- _TRY IT_: Find the word "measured" in the records and copy every line where it occurs.

(Stored records)
########

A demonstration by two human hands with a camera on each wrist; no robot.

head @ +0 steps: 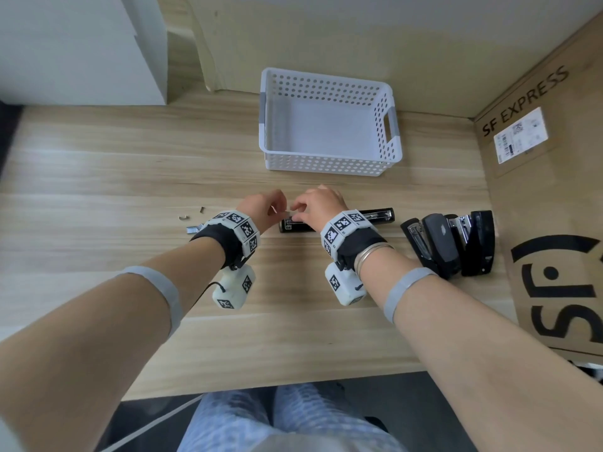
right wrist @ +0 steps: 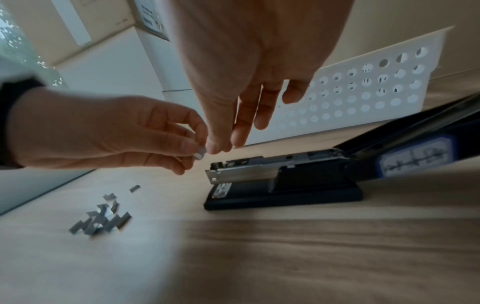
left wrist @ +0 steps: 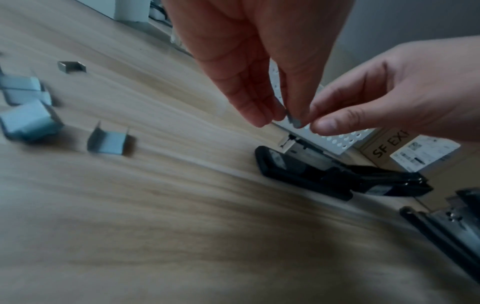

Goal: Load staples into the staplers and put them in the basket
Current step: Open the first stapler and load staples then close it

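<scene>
We are at the loading step: our left hand (head: 261, 208) and right hand (head: 318, 203) both pinch a short grey metal staple strip (left wrist: 294, 121) just above the open black stapler (right wrist: 283, 183) mid-bench. Next comes seating it squarely in the channel; the white perforated plastic basket (head: 326, 164) waits beyond.

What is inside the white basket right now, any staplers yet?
Nothing visible inside: the head view shows the white basket with a bare floor. The opened stapler lies on the table in front of it; other staplers are grouped at the right. The near wall hides a thin strip.
</scene>
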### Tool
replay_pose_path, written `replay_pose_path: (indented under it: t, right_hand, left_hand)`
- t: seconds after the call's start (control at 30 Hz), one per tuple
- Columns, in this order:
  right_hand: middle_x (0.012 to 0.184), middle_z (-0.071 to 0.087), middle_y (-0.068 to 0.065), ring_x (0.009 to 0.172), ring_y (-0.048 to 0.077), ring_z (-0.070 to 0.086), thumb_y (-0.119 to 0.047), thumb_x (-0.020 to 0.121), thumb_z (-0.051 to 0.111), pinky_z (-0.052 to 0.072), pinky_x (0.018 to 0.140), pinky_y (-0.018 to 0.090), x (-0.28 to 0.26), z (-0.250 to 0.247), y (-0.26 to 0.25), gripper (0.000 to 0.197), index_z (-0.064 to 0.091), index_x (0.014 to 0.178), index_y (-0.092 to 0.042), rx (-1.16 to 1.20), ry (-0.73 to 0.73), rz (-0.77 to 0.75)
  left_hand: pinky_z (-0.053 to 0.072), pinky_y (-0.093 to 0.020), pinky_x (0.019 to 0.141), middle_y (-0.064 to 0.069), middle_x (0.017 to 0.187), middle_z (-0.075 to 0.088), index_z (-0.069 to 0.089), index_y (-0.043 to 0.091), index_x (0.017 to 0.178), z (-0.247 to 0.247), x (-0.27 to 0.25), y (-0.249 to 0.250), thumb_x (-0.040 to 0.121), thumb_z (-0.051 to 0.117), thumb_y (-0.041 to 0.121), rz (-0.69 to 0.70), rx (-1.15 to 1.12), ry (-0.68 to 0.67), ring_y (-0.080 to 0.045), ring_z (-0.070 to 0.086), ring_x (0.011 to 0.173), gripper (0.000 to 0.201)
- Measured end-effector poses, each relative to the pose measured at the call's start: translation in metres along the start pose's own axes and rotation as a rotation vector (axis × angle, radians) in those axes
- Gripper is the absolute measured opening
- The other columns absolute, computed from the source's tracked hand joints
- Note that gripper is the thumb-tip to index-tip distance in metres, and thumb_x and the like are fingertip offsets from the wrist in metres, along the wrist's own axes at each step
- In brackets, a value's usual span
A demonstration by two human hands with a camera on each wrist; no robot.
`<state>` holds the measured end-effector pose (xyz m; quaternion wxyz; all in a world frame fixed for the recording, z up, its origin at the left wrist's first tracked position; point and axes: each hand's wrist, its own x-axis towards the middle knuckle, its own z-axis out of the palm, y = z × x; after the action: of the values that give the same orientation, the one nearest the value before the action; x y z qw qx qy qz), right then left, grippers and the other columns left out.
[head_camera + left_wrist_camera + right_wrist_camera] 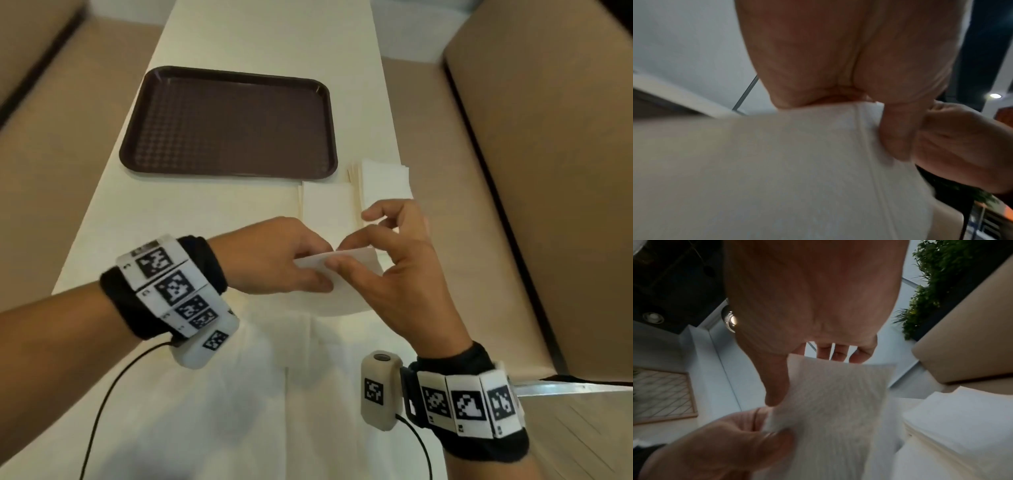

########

- _ANSWER TO THIS TASK_:
- Measured end-effector poses, each relative to the pose measured at the call's start: translation in metres along the start pose's own axes and rotation as a rotation vector (axis × angle, radians) in those axes
- Gripper is the absolute measured opening
`<state>` holds the measured end-effector pose (xyz m; quaternion wxyz; all in a world frame fixed for the recording, z up, its origin at the left wrist's first tracked position; point and axes: each hand's wrist, its own x-axis towards the middle knuckle, its own z-axis out of the palm, y = z × x; after the action: of the values that give the same orientation, the one nearest the value before the action; x y z qw qx qy qz), right then left, grippers and the other columns left out.

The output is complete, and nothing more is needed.